Thursday, September 25, 2008

Why hello there. Its late and I still hate my job

So, this is a normal post. It wont be a long one so no worries.

I miss AR like crazy. She has been gone about 2 months and I am really having a hard time without her. She is my everything. My support when I get down on myself. I dont have very good self confidence. And she always makes me feel good. I miss her sleeping in my bed. I miss hugging her and kissing her. I miss just randomly touching her throughout the day. I miss her making fun of me. I even miss her hyper off of coffee crazy little nights. I miss everything about her. I work a lot so that helps, but even at work, I still miss her like crazy. I do not sleep in the center of my bed. I do not sleep on her side of the bed. Since she has left, I still sleep on my side. Her 2 pillows take up her side of the bed. And thats the only way I can sleep. I even miss her ice cold feet. She always asks me if her feet are cold and then puts them on my legs. I miss that. Everything I miss. Sigh... I just want her to be back here with me.

So on to the hating my job part. I sell cars at a Chrysler Dealership. I went through a staffing agency that staffs car dealers to get that job. Took their online training and got hired. Well if anyone has been keeping up with the automotive world, they should know that Chrysler's sales have dropped more than the other American auto makers. The dealership has not made a profit in over a year. The customer traffic is horrid. We haven't sold one new car since monday. I cant believe that I would be placed at a dealership that has lost that much money. My direct manager is a dick. He is only there because his buddy is the General Sales Manager. He is pushy and pretty fucking unpleasant to be around. And an ass fuck to boot. He is the main reason I hate that place. The former owner used to piss me off but he got bought out by chrysler corp. Which makes me happy. I foresee this dealership getting shut down. I will have a new job by then anyways. But yea, I hate that place. Its on the edge of the ghetto. Our average credit score that comes through is a 400. The cheapest vehicle we have is 19k. We dont have any vehicle that gets 30 mpg. The closest is 27 from a jeep suv. Its embarrassing. Main reason why we dont sell any cars. Everyone is buying fuel efficient vehicles right now. we have about 40 chrysler 300's which start at 26k and get 25mpg highway. It is just poor planning by the dealership. I would have some of them but have more of the most fuel efficient vehicles that chrysler made. And they wonder why they cant sell cars.

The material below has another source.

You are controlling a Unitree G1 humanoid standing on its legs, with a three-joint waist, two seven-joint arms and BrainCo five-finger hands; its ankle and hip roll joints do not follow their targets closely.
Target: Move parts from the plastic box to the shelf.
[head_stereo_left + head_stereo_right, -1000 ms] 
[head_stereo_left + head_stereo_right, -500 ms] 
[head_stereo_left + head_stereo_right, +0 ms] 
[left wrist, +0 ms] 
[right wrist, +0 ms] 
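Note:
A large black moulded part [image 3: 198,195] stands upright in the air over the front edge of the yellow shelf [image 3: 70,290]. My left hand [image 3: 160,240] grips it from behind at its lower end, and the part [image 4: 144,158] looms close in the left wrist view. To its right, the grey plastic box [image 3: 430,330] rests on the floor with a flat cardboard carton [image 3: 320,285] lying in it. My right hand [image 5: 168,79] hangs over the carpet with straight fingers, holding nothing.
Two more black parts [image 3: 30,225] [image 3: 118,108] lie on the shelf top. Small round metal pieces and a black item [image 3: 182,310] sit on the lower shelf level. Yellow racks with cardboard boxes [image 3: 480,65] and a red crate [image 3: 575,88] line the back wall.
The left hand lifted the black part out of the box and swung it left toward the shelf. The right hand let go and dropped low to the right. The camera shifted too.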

So I am thinking about being an independent contract courier. Use my own car to deliver packages around the DFW area. Its either that or do security. I was wanting to not use my car to be a courier, but I might have to. I loved delivering pizza, and I love driving. So it seems like the perfect job for me. I have put in apps for some companies, but have not heard anything back yet.

Well thats about all of the update for me that I can think of right now. And this went longer than I thought. So thats all. I am going to try to get a couple reviews up on my review blog soon when I have the time.

2 comments:

Biscuit said...

Ugh, been there with the job hating thing. It took everything I had to face going every day. I prayed to get sick. *LOL*

You're very sweet to say such lovely things about AR. She's a lucky girl. :)

AR's Boyfriend said...

I just hope that I find a job and get out of there very quickly. I wish I could be sick every day, but then I wont have a pay check lol.